The preprocessing involves extracting frames from videos, using Google’s MediaPipe to locate facial landmarks, and cropping to isolate the eye region. This focused approach reduces noise and trains the model on the most discriminative features.

Comparison of full image, face crop, and iris crop preprocessing stages

Below are examples showing the preprocessing stages for a real video frame versus a deepfake frame. Notice how the artifacts become more apparent when focusing on the iris region:

Stage	Real	Fake
Full Frame
Face Crop
Iris Crop

Validating the Approach

Initial experiments comparing iris-cropped versus full-image training showed promising results. A simple CNN trained on iris crops achieved 90.1% accuracy, compared to just 80.2% for full images on the same dataset subset.

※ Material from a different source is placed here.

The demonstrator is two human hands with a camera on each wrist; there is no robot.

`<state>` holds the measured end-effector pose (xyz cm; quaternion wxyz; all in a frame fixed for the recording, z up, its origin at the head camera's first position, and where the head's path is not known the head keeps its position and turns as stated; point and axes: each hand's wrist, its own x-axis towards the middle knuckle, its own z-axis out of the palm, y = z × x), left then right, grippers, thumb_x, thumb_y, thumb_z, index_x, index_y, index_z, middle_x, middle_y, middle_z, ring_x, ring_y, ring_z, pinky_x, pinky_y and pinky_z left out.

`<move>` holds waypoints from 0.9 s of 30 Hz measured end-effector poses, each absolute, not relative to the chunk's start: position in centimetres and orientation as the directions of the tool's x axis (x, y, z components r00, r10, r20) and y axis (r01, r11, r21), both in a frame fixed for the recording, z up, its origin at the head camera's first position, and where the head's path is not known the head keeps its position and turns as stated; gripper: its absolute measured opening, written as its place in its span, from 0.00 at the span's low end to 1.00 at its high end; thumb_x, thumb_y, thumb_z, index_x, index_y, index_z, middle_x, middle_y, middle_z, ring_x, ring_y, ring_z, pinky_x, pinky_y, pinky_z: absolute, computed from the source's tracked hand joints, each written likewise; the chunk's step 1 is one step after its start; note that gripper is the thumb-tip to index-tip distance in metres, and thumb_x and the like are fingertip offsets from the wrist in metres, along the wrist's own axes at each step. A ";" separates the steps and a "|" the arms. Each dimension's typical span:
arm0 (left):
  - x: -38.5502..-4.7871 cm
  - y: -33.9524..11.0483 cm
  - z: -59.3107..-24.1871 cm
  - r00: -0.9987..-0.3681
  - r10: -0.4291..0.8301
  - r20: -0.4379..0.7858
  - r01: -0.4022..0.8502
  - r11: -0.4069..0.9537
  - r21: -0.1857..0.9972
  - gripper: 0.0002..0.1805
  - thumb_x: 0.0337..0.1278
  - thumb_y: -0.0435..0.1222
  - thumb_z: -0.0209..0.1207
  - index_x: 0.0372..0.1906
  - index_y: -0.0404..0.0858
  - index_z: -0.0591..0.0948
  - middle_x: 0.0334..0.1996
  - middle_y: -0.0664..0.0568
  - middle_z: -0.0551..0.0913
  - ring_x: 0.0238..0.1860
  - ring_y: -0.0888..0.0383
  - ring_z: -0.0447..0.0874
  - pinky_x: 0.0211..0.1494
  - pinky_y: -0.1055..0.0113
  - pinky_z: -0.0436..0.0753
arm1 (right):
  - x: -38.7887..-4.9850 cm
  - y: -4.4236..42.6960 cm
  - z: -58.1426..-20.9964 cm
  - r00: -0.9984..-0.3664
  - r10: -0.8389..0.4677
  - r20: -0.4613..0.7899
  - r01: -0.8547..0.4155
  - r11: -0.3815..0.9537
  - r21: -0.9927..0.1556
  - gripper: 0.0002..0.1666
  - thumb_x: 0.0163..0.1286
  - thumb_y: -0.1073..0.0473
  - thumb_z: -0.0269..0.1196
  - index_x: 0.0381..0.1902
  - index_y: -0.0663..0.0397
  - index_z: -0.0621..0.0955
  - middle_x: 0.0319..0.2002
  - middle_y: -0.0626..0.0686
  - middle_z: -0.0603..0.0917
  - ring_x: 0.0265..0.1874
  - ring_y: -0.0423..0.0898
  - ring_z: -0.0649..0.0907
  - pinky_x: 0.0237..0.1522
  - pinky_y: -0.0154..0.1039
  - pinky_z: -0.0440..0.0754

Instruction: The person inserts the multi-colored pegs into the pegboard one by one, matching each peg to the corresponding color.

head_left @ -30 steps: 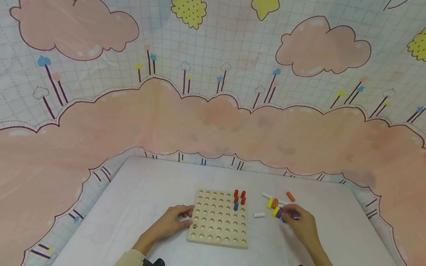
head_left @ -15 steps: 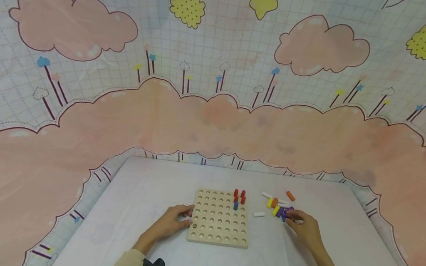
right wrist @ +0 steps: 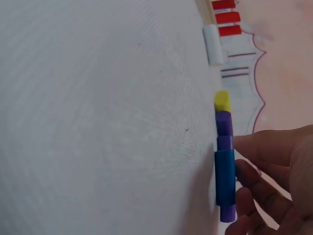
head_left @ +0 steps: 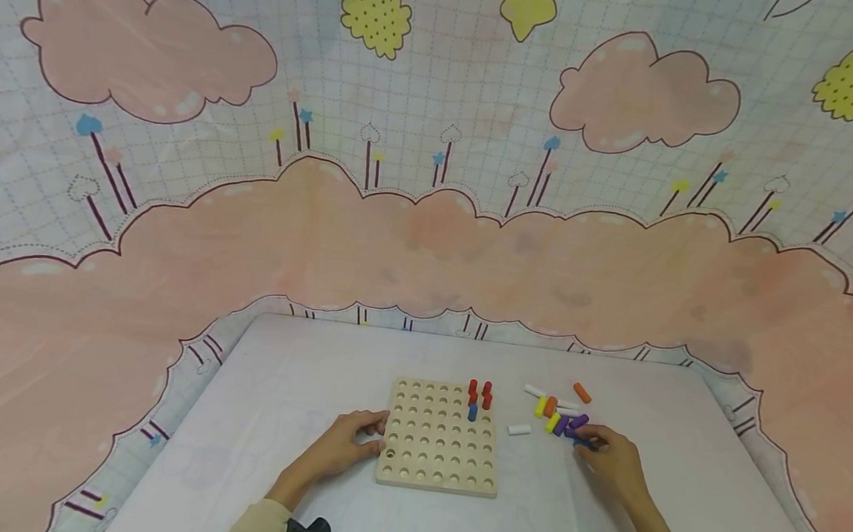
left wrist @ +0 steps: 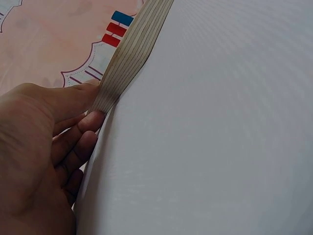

Training loss curve for full image approach

Training loss curve for iris crop approach - faster convergence and lower final loss

When evaluated against the Deepfake Detection Challenge Preview dataset—a benchmark containing over 4,000 deepfakes across 66 unique individuals—the CNN-LSTM iris analysis method achieved an AUC score of 0.71, comparable to established methods like XceptionNet and Face Warping detection.

Sample pairs from the DFDC-P dataset showing original faces (left) alongside their deepfake counterparts (right)

Method	AUC Score
Head Pose Analysis	0.55
2-Stream	0.61
CNN-LSTM-Iris-Crop	0.71
XceptionNet	0.72
Face Warping	0.72
MesoNet	0.75
Appearance and Behavior	0.93

Why Eyes Are the Weak Point

The research reinforces findings from MesoNet, a custom network designed for deepfake detection. When researchers visualized which image regions MesoNet weighted most heavily, the eyes stood out prominently—the network had independently learned to focus on eye regions as the most reliable indicator of manipulation.

MesoNet intermediate layer activations showing how the network focuses on eye regions (highlighted) when distinguishing forged from real video

At a fundamental level, GANs face challenges rendering eyes convincingly:

Lighting consistency: Real eyes exhibit coherent specular highlights that match the scene’s lighting. GANs frequently produce mismatched or impossible reflections.
Temporal coherence: Natural eye movements follow predictable patterns. Frame-by-frame generation disrupts this continuity.
Fine detail: The iris’s intricate patterns and the subtle interplay of pupil, sclera, and surrounding skin push the limits of current generative models.

Limitations and the Road Ahead

The iris analysis approach excels against real-time, one-shot deepfakes—exactly the type of attack targeting automated verification systems. However, it faces challenges with heavily post-processed deepfakes where human editors have manually corrected visible artifacts.

The research also revealed issues with existing benchmark datasets. Some videos in the DFDC-P dataset exhibited mapping errors where the source identity wasn’t properly transferred, instead producing sharpened versions of the original face. These inconsistencies complicate model training and evaluation.

Example of a DFDC mapping error: the source face (left) was not properly transferred to the target (right), with the fake (center) retaining too much of the target's identity

Future directions include combining iris analysis with behavioral detection methods—analyzing head movements, facial expressions, and other patterns that deepfakes struggle to replicate authentically. The most successful detector in benchmark tests, the “Appearance and Behavior” method, achieved its 0.93 AUC score precisely by incorporating these holistic signals.

The Broader Context

Deepfake detection represents an ongoing arms race. As detection methods improve, so do generation techniques. Yet understanding why certain approaches work—like the consistent weakness of GAN-rendered eyes—provides foundational knowledge that remains valuable even as specific techniques evolve.

For organizations relying on video-based identity verification, the message is clear: automated systems need layered defenses. Iris analysis offers one promising component of that defense, particularly effective against the rapid, low-effort attacks that one-shot deepfake tools enable.

The eyes, it turns out, really are windows—not just to the soul, but to the truth of whether we’re seeing a real person or a digital fabrication.